Task statement: In the listing below, find the line holding "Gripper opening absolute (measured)" and the line holding "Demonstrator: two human". Write out those two lines and all lines between, exactly, and nothing more.

..........

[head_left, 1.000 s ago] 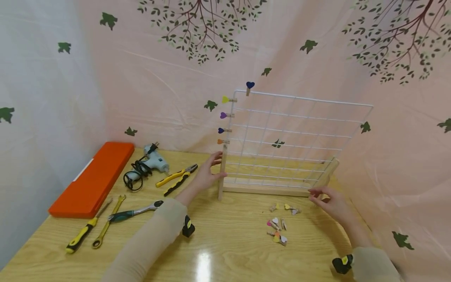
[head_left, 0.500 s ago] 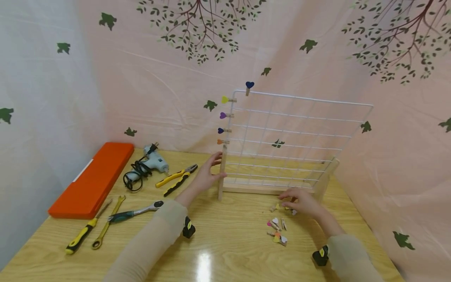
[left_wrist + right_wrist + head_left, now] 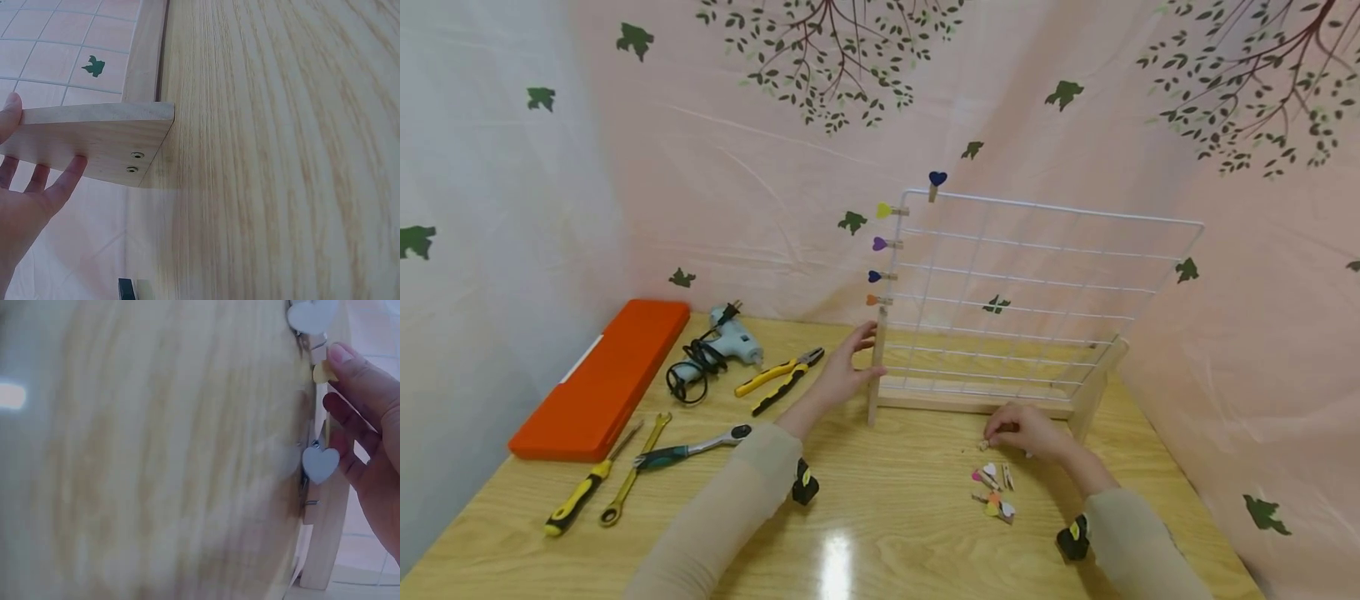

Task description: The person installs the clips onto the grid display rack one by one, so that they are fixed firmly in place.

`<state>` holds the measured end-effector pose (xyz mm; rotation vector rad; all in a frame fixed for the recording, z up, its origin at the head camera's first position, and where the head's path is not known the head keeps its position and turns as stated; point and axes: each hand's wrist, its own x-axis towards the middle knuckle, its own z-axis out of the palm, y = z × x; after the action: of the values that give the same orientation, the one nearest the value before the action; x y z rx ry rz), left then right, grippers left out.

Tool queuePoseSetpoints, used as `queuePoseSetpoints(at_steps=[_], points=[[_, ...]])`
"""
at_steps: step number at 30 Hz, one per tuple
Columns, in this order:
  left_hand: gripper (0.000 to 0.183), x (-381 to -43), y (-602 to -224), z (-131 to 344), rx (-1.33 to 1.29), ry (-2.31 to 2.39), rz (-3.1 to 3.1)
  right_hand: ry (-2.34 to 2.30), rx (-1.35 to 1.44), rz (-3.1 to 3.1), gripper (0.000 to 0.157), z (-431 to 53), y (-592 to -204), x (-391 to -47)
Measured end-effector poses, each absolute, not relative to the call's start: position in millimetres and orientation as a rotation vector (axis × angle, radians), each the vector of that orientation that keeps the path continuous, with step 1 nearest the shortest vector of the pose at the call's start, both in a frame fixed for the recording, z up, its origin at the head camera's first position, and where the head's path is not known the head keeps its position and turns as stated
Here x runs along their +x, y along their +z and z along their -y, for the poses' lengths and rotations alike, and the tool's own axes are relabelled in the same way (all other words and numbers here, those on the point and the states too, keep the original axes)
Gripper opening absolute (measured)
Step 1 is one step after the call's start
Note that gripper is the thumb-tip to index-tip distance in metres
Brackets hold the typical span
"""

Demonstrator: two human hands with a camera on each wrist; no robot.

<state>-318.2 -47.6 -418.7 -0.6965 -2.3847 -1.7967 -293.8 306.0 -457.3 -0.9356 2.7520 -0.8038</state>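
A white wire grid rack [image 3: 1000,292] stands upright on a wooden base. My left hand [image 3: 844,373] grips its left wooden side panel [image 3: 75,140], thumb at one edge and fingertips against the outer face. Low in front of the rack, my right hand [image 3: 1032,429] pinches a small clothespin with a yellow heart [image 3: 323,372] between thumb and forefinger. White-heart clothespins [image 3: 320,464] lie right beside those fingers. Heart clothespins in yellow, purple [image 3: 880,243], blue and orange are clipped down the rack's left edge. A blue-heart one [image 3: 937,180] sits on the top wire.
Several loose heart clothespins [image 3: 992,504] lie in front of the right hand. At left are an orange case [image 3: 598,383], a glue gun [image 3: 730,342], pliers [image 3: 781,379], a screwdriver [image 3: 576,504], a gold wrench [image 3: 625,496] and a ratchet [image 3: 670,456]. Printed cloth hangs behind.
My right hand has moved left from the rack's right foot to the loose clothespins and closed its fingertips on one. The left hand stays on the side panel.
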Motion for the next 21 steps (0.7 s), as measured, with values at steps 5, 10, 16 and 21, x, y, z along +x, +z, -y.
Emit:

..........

Exercise solution:
Gripper opening absolute (measured)
Step 1 is one step after the call's start
Note that gripper is the thumb-tip to index-tip distance in metres
Brackets hold the typical span
"""

Demonstrator: two human hands with a camera on each wrist; no robot.

The output above is complete.